Cream the butter and sugar in the bowl of an electric mixer fitted with the paddle attachment on medium-high speed for 4-5 minutes, until light and fluffy. Beat in the eggs one at a time, then add in the vanilla and sour cream, scraping down the bowl between additions. In a separate bowl, sift together the flour, baking powder, baking soda and salt. With the mixer on low, add the flour mixture to the batter until just combined. Fold in blueberries and bananas.
For the streusel, place the brown sugar, flour, cinnamon and salt in a bowl and mix together with a fork. Add in the butter and pinch together with your fingers until it forms a crumble.
Spoon half of the batter into the prepared pan and spread it out with a knife. Sprinkle with 3/4 cup of the streusel mixture. Spoon the rest of the batter into the pan, spread it out, and sprinkle with remaining streusel on top. Bake for 65 minutes, or until a toothpick inserted in the center comes out clean.
Let cool on a wire rack for at least 30 minutes. Carefully transfer the cake, streusel side up, onto a serving plate. Whisk together the confectioners’ sugar and maple syrup, adding a few drops of water if necessary to make it runny. Drizzle as much glaze as you like over the cake with the whisk, a fork or a spoon.
Make sure to use all the advised Streusel topping. Unfortunately I didn't and I wish I had.
Micah loves it... I love to make it... It is super easy... And it makes the house smell great.

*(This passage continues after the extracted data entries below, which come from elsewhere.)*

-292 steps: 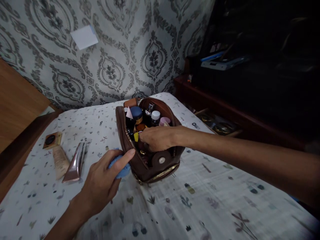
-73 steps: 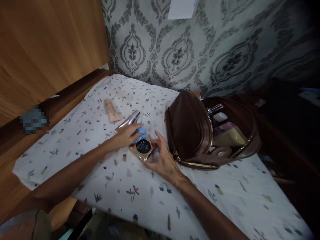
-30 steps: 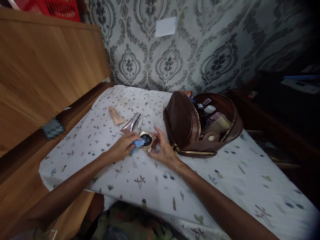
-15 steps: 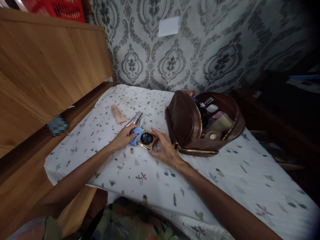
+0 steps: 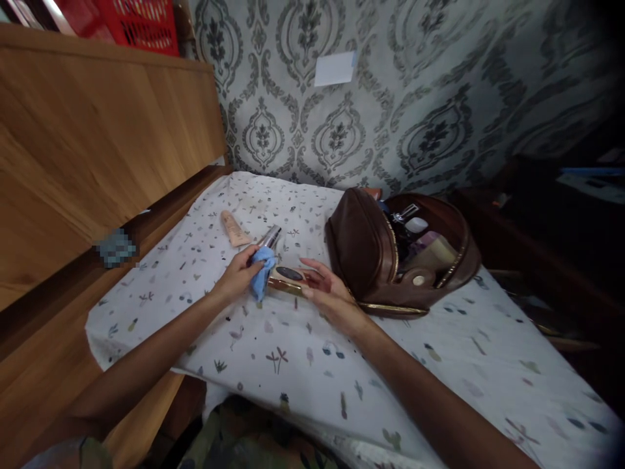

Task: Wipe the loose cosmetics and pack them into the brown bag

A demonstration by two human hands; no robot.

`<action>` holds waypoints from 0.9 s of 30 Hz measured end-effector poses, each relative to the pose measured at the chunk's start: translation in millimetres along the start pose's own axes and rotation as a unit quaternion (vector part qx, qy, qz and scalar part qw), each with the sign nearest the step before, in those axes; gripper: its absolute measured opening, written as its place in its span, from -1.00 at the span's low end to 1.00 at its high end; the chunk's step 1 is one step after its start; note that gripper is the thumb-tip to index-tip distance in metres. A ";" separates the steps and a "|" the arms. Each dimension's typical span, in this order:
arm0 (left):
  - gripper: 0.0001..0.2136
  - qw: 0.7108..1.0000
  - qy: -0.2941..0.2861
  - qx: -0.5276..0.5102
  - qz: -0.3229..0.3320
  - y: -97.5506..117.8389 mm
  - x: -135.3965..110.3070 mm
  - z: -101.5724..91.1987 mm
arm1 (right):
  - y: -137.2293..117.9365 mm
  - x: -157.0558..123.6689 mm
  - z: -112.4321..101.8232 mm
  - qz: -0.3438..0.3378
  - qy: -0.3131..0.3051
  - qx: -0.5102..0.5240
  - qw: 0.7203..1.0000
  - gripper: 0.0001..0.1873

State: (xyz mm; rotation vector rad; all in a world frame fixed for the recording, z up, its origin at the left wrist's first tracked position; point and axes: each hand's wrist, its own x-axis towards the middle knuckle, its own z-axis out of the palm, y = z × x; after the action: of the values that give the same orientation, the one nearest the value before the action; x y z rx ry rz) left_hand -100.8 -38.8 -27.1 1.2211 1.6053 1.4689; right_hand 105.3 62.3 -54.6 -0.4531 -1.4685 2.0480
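My left hand (image 5: 237, 273) is closed on a crumpled blue cloth (image 5: 262, 270), pressed against the left edge of a gold compact case (image 5: 286, 281) with a dark round centre. My right hand (image 5: 329, 294) grips the compact's right side between thumb and fingers. The compact is tilted, its gold side edge facing me. Behind the cloth lies a silvery tube (image 5: 272, 236), its lower end hidden by my left hand. A peach squeeze tube (image 5: 234, 229) lies farther left on the patterned white sheet (image 5: 234, 371).
An open brown leather bag (image 5: 359, 241) with a gold zip, holding several cosmetics, stands right of my hands. A wooden cabinet (image 5: 107, 124) rises at the left with a red basket (image 5: 146, 26) on top. The patterned wall (image 5: 336, 130) closes off the back.
The compact has tipped from showing its round face to showing more of its gold edge. The cloth now hangs lower and more spread out at its left side.
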 end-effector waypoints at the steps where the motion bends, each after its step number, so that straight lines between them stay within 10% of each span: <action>1: -0.69 1.000 0.001 -0.014 -0.007 1.2 1.8 1.6 | -1.3 -0.3 -0.1 0.009 0.004 0.021 1.000 -0.36; 7: -0.74 0.999 -0.003 -0.028 -0.015 9.9 11.7 5.8 | 0.0 1.1 2.6 0.025 0.019 0.075 0.997 -0.58; 21: -0.85 0.997 -0.030 0.068 0.003 -9.8 28.4 22.0 | 11.8 3.1 0.4 -0.022 0.070 -0.074 0.995 -0.26; 27: -0.82 0.998 -0.027 0.062 0.002 -15.5 33.3 25.7 | 4.9 0.1 0.7 -0.035 0.082 -0.145 0.985 -0.44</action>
State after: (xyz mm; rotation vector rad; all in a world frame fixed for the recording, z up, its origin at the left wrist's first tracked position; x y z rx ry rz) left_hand -93.0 2.7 -42.4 1.3212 1.6808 1.3440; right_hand 103.6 60.8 -58.9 -0.6616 -1.6615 1.7041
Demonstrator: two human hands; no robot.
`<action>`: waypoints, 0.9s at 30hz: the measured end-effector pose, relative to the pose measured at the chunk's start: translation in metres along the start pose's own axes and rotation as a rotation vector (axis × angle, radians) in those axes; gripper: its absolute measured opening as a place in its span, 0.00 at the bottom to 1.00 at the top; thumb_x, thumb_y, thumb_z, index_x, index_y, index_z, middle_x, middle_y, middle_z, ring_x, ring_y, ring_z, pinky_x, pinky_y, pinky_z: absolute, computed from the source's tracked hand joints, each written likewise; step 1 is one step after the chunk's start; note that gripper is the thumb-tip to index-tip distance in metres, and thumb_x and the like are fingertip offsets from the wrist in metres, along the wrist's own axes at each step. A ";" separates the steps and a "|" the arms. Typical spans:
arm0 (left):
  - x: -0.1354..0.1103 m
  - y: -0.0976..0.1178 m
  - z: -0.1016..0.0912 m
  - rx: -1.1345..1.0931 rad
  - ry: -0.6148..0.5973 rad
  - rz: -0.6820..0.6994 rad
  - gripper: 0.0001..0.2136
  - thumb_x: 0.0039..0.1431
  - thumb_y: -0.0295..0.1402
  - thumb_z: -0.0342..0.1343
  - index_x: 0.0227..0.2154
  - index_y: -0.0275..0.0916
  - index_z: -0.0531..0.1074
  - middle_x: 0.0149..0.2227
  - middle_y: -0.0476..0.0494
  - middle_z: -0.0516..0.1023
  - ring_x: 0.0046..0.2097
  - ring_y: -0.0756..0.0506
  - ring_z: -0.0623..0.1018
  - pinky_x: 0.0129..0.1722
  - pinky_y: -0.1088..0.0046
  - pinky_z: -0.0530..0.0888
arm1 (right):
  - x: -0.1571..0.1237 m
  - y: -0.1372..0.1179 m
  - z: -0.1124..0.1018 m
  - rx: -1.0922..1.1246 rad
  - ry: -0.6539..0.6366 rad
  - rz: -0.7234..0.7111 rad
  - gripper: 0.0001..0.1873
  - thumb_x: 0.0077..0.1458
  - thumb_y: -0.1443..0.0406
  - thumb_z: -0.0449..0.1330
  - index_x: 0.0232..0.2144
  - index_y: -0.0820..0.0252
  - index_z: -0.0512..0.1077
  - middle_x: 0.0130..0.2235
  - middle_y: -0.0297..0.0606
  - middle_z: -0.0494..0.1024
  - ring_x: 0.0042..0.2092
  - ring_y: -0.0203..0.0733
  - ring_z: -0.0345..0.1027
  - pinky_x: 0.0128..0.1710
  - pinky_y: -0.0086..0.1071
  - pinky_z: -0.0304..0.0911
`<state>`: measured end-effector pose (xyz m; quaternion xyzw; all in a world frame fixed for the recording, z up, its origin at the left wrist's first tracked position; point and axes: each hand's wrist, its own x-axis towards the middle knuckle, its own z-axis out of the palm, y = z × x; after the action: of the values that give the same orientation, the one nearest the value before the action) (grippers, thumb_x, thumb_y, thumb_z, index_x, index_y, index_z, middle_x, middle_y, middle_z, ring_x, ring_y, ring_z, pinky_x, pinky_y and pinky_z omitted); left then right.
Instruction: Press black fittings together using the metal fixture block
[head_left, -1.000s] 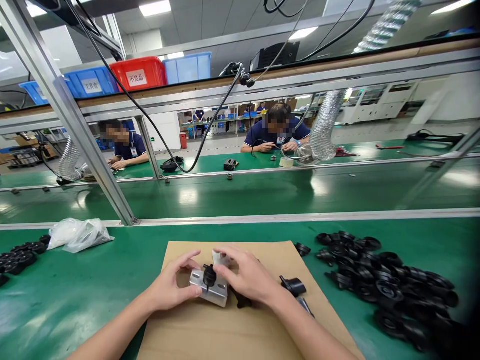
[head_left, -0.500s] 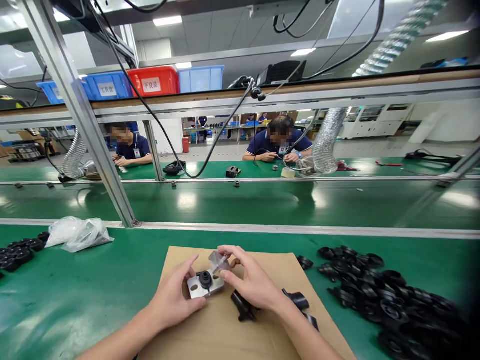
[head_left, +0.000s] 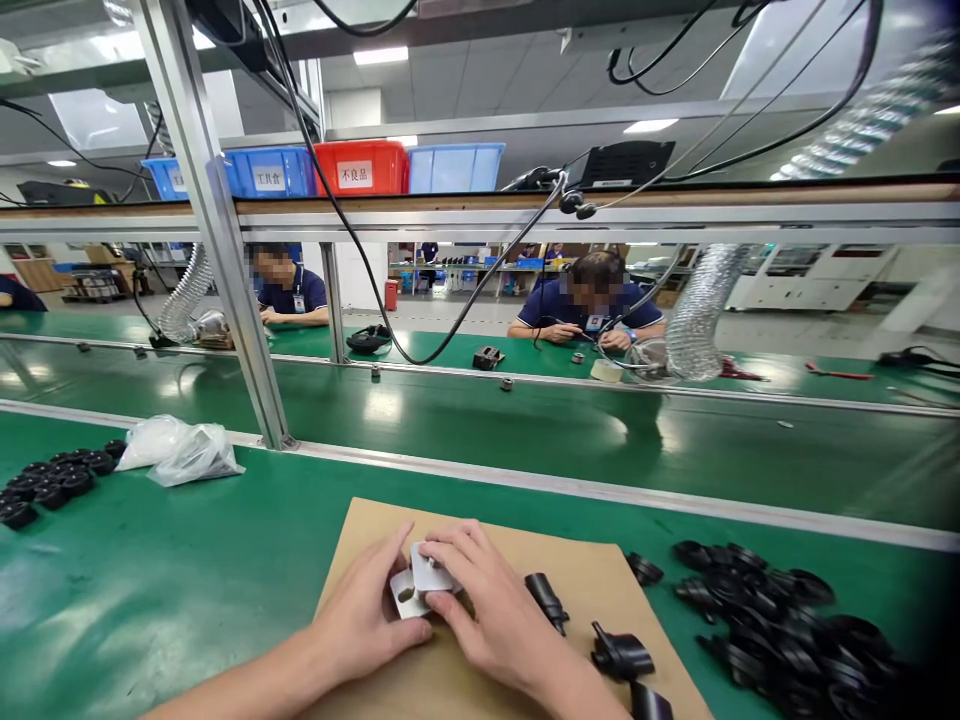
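A small silvery metal fixture plate [head_left: 406, 594] with an oval hole lies on the cardboard sheet [head_left: 367, 518]. My left hand [head_left: 367, 605] is curled around its left end, thumb in front and fingers behind. In my right hand [head_left: 484, 595] is a pale square block [head_left: 429, 570], pinched by the fingers and thumb and set over the plate. Whatever sits between block and plate is hidden. Black tubular plastic parts, one a short pipe [head_left: 546, 600] and another with a side tab [head_left: 622, 652], lie on the cardboard to the right of that hand.
A heap of black plastic parts [head_left: 795, 630] covers the green bench at right. Black round caps [head_left: 56, 478] and clear plastic bags [head_left: 196, 455] lie at left. A metal post [head_left: 225, 240] rises behind the bags. Two co-workers sit across the bench; a cable [head_left: 352, 235] hangs ahead.
My right hand has brought the block down and left over the plate, covering the black round part that showed there. The view has shifted, and the black parts beside my right hand show more fully.
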<state>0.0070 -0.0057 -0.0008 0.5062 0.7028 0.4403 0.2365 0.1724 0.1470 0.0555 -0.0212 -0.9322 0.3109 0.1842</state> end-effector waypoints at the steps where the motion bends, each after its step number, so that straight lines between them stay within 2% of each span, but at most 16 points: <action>1: 0.000 0.000 -0.002 -0.012 -0.011 0.012 0.50 0.48 0.28 0.69 0.74 0.46 0.53 0.51 0.42 0.76 0.52 0.36 0.75 0.57 0.58 0.72 | 0.000 0.000 -0.002 0.020 -0.022 0.013 0.22 0.64 0.71 0.60 0.58 0.48 0.69 0.56 0.41 0.73 0.58 0.54 0.61 0.59 0.50 0.64; 5: 0.004 -0.002 -0.015 -0.095 -0.087 0.048 0.51 0.49 0.28 0.69 0.74 0.48 0.52 0.51 0.43 0.76 0.53 0.37 0.76 0.61 0.56 0.69 | -0.002 0.006 -0.010 0.143 -0.085 0.073 0.27 0.58 0.71 0.64 0.59 0.47 0.71 0.56 0.40 0.72 0.58 0.52 0.64 0.59 0.46 0.65; 8: 0.010 -0.010 -0.029 -0.211 -0.210 0.109 0.52 0.52 0.29 0.69 0.75 0.49 0.48 0.56 0.43 0.76 0.58 0.38 0.75 0.66 0.54 0.66 | -0.004 0.012 -0.013 0.283 -0.133 0.117 0.35 0.54 0.67 0.68 0.63 0.47 0.68 0.60 0.41 0.70 0.60 0.53 0.65 0.59 0.45 0.65; 10: 0.014 -0.016 -0.036 -0.269 -0.295 0.150 0.52 0.53 0.29 0.69 0.76 0.49 0.45 0.58 0.41 0.77 0.61 0.37 0.75 0.68 0.53 0.64 | -0.004 0.013 -0.013 0.381 -0.169 0.115 0.40 0.53 0.67 0.68 0.67 0.47 0.65 0.63 0.42 0.68 0.62 0.54 0.63 0.61 0.45 0.63; 12: 0.015 -0.018 -0.040 -0.295 -0.337 0.176 0.52 0.54 0.29 0.69 0.76 0.50 0.45 0.59 0.40 0.77 0.62 0.37 0.74 0.68 0.52 0.64 | -0.003 0.011 -0.012 0.432 -0.197 0.111 0.41 0.53 0.69 0.67 0.68 0.45 0.64 0.62 0.40 0.70 0.62 0.52 0.63 0.62 0.45 0.62; 14: 0.014 -0.017 -0.038 -0.309 -0.338 0.185 0.51 0.54 0.27 0.69 0.76 0.50 0.45 0.60 0.40 0.76 0.62 0.37 0.75 0.68 0.52 0.64 | 0.000 0.007 -0.011 0.409 -0.206 0.131 0.38 0.51 0.71 0.67 0.64 0.45 0.68 0.55 0.37 0.74 0.57 0.50 0.66 0.59 0.43 0.63; 16: 0.011 -0.014 -0.030 -0.320 -0.288 0.159 0.52 0.53 0.25 0.67 0.76 0.50 0.46 0.60 0.40 0.76 0.61 0.37 0.75 0.67 0.52 0.66 | 0.002 0.001 -0.005 0.307 -0.165 0.164 0.33 0.49 0.71 0.69 0.57 0.48 0.72 0.50 0.36 0.74 0.54 0.50 0.66 0.56 0.42 0.64; 19: 0.008 -0.011 -0.015 -0.239 -0.093 0.052 0.50 0.54 0.28 0.67 0.76 0.50 0.47 0.59 0.40 0.77 0.60 0.36 0.76 0.66 0.53 0.67 | 0.003 -0.009 0.015 0.074 0.063 0.240 0.23 0.51 0.70 0.68 0.50 0.53 0.72 0.49 0.39 0.74 0.53 0.53 0.64 0.55 0.46 0.61; 21: 0.008 -0.012 -0.009 -0.152 0.023 0.008 0.46 0.59 0.33 0.66 0.76 0.50 0.47 0.60 0.38 0.76 0.60 0.36 0.76 0.67 0.53 0.67 | 0.002 -0.012 0.033 -0.076 0.237 0.284 0.22 0.53 0.71 0.66 0.50 0.55 0.70 0.50 0.42 0.74 0.53 0.56 0.63 0.56 0.52 0.58; 22: 0.008 -0.013 -0.007 -0.143 0.038 0.009 0.45 0.61 0.36 0.65 0.76 0.49 0.47 0.61 0.38 0.76 0.61 0.35 0.76 0.67 0.53 0.67 | 0.002 -0.012 0.040 -0.131 0.292 0.297 0.22 0.54 0.71 0.65 0.51 0.56 0.70 0.50 0.44 0.74 0.53 0.57 0.63 0.56 0.54 0.57; 24: 0.008 -0.015 -0.009 -0.215 -0.026 0.044 0.43 0.63 0.43 0.64 0.76 0.50 0.48 0.64 0.37 0.74 0.62 0.33 0.75 0.67 0.52 0.68 | 0.003 -0.008 0.049 -0.183 0.313 0.295 0.21 0.54 0.67 0.67 0.50 0.57 0.71 0.49 0.45 0.75 0.51 0.58 0.64 0.55 0.53 0.58; 26: 0.006 -0.013 -0.014 -0.320 -0.127 0.096 0.43 0.63 0.53 0.63 0.75 0.54 0.49 0.65 0.40 0.74 0.64 0.31 0.75 0.66 0.51 0.70 | 0.003 0.002 0.044 -0.126 0.241 0.229 0.22 0.51 0.59 0.73 0.46 0.55 0.73 0.47 0.42 0.76 0.50 0.56 0.66 0.53 0.47 0.61; 27: 0.005 -0.011 -0.017 -0.338 -0.129 0.119 0.42 0.62 0.58 0.61 0.74 0.58 0.50 0.64 0.44 0.75 0.64 0.31 0.75 0.66 0.51 0.71 | 0.003 0.006 0.037 -0.063 0.180 0.177 0.25 0.49 0.54 0.75 0.46 0.54 0.74 0.47 0.40 0.77 0.51 0.55 0.68 0.53 0.44 0.63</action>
<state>-0.0132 -0.0085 -0.0009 0.5270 0.5711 0.5319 0.3365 0.1563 0.1316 0.0253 -0.1372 -0.9156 0.2935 0.2383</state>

Chicken Chili Tacos Serves 4
2 pounds boneless, skinless chicken thighs (about 6) 4 garlic cloves, thinly sliced 1/2 cup prepared tomato salsa, plus more for serving 1 to 2 tablespoons chopped canned chipotle chiles in adobo 1 tablespoon chili powder Coarse salt and ground pepper 8 taco shells (corn or flour) Cilantro, shredded cheese, lime wedges, and sour cream
1. In slow cooker, combine chicken, garlic, salsa, chiles, chili powder, 1 teaspoon salt, and teaspoon pepper. Cover; cook on high, 4 hours (or on low, 8 hours). 2. Transfer chicken to a serving bowl, and shred, using two forks; moisten with cooking juices. Serve in taco shells, with toppings, if desired.